UK Energy Minister Charles Hendry did not give details on the remaining applicants for the EU funding, but said that nine of the 14 projects were for CCS and five for renewables.

Three of the CCS applications are based in Scotland and six in England, with four in the Humber and two in the Teesside regions. Seven of the CCS projects are for coal-fired power stations and two are to capture emissions from gas power plants.

"The strong level of interest received for CCS projects in particular is heartening - – it shows that UK industry is keen to move forward in the development of CCS and confirms the lead that the UK is taking in this critical technology," Hendry told executives at the Platts CCS conference in London.

The applications for innovative renewables include tidal stream and wave power projects in Scotland and an offshore wind project based in northeast England.

The government has until May 9 this year to assess the applications against the EU's New Entrants Reserve (NER) scheme and UK criteria and decide which to put forward to the European Investment Bank for further consideration.
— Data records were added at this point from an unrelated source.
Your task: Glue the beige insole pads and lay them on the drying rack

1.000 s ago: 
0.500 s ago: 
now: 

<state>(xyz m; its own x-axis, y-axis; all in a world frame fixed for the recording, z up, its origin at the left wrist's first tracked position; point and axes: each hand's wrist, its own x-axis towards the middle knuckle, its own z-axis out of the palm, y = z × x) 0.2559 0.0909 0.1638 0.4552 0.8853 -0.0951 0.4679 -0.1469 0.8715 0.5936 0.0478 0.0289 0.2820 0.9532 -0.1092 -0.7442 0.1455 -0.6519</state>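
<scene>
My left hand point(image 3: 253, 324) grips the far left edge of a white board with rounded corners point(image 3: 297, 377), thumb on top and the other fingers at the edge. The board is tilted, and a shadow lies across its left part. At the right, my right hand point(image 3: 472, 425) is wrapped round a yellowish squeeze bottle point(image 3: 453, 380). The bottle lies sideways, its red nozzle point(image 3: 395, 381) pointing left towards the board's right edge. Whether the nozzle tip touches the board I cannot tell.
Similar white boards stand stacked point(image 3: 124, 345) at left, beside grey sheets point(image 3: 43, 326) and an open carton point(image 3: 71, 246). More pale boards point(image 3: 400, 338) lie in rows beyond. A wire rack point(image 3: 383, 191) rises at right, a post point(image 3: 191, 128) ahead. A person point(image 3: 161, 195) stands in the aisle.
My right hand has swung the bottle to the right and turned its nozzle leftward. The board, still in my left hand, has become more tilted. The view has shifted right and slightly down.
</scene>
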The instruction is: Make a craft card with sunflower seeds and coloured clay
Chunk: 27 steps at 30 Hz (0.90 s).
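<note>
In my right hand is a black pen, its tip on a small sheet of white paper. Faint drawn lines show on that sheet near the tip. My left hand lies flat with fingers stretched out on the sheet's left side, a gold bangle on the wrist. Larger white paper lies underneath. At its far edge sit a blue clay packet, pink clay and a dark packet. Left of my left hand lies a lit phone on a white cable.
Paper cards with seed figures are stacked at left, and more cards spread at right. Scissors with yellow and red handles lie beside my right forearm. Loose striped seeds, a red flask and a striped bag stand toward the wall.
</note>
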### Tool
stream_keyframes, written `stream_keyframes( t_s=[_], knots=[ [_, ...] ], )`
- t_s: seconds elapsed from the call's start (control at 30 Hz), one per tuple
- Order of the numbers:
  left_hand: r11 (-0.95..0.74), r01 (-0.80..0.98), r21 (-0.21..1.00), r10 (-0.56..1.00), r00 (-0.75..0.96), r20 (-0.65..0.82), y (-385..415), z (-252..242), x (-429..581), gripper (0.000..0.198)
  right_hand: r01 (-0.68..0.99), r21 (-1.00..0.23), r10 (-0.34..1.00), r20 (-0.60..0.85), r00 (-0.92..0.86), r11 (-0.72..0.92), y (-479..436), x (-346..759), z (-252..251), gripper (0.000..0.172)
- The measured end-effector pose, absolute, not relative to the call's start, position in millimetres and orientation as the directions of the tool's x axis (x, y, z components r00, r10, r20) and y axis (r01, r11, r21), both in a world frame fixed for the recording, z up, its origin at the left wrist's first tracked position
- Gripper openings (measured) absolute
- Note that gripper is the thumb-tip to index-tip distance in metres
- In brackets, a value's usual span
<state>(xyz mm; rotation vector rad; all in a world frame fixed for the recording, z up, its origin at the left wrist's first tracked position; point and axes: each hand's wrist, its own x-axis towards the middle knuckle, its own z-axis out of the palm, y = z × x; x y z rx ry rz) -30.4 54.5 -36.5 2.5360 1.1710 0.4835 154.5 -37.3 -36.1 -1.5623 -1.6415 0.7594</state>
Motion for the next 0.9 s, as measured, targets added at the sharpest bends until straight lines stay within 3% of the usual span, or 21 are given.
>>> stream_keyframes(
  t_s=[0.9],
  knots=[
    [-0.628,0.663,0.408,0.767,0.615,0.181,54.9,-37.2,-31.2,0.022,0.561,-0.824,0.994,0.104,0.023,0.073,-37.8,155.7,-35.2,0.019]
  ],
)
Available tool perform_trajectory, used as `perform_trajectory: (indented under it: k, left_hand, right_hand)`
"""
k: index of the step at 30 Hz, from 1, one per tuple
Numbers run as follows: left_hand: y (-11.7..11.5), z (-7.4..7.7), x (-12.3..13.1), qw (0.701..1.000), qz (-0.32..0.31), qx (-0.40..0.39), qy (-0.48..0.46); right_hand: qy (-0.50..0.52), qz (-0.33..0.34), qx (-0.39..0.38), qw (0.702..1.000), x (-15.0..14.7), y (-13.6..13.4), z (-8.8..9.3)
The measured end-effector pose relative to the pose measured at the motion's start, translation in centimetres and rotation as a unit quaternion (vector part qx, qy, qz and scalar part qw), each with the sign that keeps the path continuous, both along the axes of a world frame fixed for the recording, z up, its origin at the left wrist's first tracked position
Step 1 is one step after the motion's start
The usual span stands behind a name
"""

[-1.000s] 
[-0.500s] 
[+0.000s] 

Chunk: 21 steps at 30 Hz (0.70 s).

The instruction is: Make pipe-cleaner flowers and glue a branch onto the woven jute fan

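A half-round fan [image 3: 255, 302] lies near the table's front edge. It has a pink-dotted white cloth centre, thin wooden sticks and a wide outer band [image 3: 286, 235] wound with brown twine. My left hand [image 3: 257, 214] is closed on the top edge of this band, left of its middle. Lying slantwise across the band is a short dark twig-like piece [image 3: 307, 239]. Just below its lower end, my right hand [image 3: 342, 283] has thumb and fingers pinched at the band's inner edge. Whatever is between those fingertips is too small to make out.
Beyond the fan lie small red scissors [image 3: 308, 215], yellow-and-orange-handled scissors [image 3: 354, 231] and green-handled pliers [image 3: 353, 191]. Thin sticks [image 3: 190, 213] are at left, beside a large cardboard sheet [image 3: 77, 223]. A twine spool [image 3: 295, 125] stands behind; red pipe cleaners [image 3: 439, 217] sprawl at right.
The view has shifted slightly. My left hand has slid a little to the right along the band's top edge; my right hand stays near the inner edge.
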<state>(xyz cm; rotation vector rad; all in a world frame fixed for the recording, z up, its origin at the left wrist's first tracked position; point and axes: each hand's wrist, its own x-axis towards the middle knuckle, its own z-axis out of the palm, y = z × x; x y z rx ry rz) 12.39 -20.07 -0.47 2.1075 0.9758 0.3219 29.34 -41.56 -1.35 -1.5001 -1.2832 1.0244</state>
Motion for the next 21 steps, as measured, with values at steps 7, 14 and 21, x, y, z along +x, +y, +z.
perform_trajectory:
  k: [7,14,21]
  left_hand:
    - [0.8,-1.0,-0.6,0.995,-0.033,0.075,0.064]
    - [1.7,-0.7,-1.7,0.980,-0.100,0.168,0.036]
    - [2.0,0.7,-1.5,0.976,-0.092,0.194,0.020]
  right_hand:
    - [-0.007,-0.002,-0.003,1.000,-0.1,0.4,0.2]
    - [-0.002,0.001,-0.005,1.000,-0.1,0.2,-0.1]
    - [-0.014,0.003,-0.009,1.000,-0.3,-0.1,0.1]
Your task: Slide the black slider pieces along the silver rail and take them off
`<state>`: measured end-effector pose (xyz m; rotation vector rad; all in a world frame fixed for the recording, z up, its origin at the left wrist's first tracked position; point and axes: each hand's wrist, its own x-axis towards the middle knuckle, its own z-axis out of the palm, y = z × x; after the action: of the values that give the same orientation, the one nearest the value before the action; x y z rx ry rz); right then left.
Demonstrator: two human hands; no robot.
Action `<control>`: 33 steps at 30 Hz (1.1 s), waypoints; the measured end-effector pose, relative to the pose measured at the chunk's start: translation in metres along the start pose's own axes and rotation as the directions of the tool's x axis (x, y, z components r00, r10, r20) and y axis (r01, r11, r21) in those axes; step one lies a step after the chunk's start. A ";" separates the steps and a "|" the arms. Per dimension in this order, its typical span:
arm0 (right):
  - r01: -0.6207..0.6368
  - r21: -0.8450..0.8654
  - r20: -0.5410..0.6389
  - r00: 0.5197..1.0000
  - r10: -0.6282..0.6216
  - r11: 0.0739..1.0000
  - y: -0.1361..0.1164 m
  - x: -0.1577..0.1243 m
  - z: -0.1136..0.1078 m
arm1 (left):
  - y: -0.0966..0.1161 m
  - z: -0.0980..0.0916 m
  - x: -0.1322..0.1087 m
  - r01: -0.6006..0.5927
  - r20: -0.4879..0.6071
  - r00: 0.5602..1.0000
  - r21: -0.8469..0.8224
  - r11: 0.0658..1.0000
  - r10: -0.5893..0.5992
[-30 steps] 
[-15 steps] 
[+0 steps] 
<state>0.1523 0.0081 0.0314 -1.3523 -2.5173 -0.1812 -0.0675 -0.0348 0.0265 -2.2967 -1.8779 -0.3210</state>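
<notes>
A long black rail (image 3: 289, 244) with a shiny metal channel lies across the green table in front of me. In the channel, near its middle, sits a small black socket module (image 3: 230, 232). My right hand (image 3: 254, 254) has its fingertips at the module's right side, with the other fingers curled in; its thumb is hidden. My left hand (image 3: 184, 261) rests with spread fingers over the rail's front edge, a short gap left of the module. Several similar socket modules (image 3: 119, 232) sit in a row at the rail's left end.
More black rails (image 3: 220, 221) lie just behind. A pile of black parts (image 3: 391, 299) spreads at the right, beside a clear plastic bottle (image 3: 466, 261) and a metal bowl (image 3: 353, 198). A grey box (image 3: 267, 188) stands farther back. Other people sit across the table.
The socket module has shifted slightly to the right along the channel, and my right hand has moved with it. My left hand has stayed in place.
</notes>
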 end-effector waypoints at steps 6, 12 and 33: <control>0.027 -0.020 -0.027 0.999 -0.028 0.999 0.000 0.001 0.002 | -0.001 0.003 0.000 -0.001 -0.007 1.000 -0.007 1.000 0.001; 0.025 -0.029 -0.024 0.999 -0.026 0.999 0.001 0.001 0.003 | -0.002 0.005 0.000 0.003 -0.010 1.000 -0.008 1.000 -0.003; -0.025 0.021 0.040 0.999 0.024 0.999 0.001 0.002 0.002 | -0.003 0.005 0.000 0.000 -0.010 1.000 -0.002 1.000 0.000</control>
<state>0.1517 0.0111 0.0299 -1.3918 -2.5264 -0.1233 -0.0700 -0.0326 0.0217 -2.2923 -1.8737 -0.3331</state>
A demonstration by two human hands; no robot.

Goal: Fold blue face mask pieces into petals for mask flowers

The NER will sell 300 million allowances that have been set aside from the EU Emissions Trading System to provide the funding. At current carbon prices of around €15 per metric tonne, the allowances would raise around €4.5 billion.

Separately, the UK government is providing up to £1 billion to fund the first commercial-scale CCS project and has committed to support another three projects through a levy on energy bills.

The government plans to call for proposals for the next three CCS projects after the budget on March 23rd and to select projects by the end of 2012.

Hendry said the government hoped to award the contract for the first project in the second half of the year to Iberdrola SA's UK subsidiary ScottishPower for the Longannet project in Scotland subject to quality and value for money.

ScottishPower was the only company remaining in the competition for UK government funding after Germany's E.On pulled out in October last year.

The UK wants to become a global leader in CCS technology with a view to exporting it to countries such as India and China that are rapidly expanding their fossil fuel-fired power generating capacity to support booming economies,

But China is already making great strides in developing CCS technology for its own power stations and for export.

The UK is also hoping that CCS will play a role in helping to meet stringent EU and domestic targets on cutting greenhouse gas emissions by 2020 and beyond as the electricity sector would need to be mostly de-carbonised by 2050.

Hendry said the government has decided to postpone publishing its CCS roadmap until the autumn rather than the spring so as to incorporate lessons learned from the electricity market reform and completing the front-end engineering and design studies for the first demonstration project.